Activity:
Look in the material below for the line with "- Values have" and the line with "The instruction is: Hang", then set down exactly those two lines and all lines between, nothing more.

Working data:
- - -
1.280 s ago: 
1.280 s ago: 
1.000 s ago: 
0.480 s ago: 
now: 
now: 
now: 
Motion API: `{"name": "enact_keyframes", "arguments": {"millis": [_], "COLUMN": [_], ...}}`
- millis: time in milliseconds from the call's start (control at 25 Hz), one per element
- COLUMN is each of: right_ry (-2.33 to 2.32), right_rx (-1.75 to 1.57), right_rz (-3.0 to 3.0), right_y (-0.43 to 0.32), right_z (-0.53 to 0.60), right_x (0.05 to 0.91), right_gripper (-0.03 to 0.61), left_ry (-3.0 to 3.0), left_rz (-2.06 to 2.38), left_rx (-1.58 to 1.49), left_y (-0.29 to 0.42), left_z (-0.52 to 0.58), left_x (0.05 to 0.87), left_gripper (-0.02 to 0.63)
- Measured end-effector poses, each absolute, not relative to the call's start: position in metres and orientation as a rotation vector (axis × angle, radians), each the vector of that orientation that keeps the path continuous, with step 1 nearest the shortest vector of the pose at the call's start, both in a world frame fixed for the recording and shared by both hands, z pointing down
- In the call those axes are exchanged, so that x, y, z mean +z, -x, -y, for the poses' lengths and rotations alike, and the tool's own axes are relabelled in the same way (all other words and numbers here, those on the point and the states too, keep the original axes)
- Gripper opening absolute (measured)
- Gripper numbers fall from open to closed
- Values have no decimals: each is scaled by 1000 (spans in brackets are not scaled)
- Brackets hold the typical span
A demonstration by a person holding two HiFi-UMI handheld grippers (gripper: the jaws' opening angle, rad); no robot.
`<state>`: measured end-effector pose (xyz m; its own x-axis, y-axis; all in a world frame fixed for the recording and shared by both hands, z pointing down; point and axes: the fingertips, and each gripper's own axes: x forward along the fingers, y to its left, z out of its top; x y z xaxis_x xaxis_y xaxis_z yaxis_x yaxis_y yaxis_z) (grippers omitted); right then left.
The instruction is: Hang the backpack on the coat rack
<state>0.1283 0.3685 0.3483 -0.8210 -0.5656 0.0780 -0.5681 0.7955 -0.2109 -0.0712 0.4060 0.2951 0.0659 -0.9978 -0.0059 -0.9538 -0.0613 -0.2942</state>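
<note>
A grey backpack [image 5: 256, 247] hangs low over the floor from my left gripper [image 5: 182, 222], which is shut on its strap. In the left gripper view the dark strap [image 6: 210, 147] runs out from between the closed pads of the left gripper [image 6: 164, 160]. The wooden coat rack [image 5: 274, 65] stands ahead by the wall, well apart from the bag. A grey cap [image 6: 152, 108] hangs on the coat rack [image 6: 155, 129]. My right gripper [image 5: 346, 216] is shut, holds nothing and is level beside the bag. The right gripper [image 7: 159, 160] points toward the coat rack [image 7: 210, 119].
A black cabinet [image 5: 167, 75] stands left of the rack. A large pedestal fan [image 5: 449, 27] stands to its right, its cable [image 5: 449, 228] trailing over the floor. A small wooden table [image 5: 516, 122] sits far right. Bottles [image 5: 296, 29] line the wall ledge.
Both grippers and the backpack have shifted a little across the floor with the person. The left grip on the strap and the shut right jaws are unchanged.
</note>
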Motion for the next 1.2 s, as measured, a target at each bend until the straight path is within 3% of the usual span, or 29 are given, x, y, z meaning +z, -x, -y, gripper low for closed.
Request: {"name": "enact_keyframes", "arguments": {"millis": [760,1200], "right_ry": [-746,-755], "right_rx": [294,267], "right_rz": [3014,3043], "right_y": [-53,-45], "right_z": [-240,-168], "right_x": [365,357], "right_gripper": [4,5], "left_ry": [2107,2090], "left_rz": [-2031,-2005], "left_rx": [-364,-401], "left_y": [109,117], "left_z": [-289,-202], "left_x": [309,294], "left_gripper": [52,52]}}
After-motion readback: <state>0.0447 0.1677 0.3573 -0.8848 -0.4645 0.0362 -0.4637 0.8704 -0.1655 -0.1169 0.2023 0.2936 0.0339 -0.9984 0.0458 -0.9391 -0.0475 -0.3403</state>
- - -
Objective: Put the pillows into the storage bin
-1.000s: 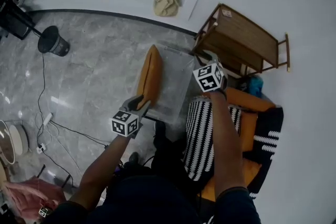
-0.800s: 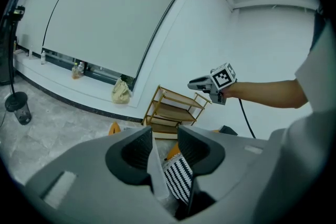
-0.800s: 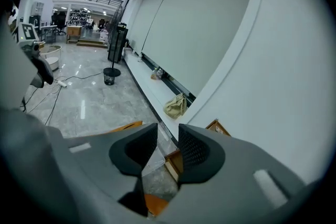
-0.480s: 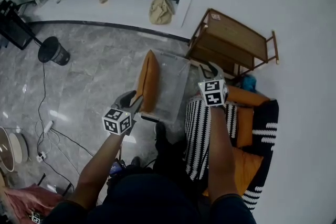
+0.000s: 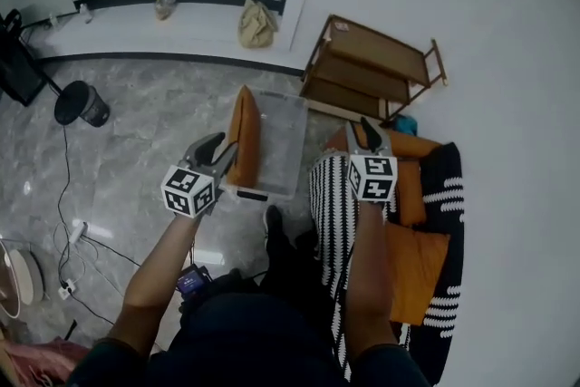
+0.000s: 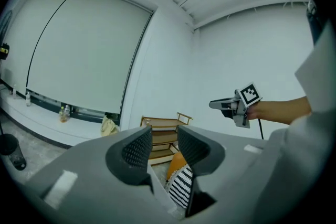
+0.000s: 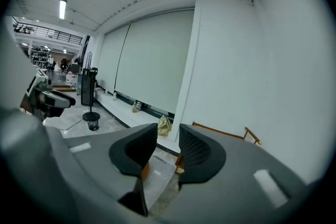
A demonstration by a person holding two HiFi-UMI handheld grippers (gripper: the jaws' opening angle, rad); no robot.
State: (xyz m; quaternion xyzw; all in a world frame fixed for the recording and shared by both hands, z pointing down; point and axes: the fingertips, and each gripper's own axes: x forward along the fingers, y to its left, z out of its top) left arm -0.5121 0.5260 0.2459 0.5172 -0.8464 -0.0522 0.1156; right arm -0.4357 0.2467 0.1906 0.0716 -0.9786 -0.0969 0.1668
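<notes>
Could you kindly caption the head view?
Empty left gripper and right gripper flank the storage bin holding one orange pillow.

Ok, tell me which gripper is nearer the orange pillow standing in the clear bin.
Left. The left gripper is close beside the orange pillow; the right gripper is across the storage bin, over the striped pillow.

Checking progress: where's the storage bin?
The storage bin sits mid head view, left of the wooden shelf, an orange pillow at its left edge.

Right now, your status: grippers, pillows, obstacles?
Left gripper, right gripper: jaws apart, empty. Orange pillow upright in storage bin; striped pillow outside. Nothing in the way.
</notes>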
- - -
Reply:
- Values have no decimals: each is scaled by 1000 (spans in brackets are not scaled)
- Brackets hold the typical span
A demonstration by a person holding two HiFi-UMI handheld grippers (gripper: the jaws' opening angle, rad); no robot.
`<state>`: measured end-effector pose (xyz m; its own x-axis, y-axis; all in a world frame fixed for the recording and shared by both hands, z pointing down; point and axes: the fingertips, and each gripper's own axes: x forward along the fingers, y to its left, z out of its top; x y z xaxis_x xaxis_y xaxis_z yaxis_x yaxis_y yaxis_z) (grippers omitted); right then left.
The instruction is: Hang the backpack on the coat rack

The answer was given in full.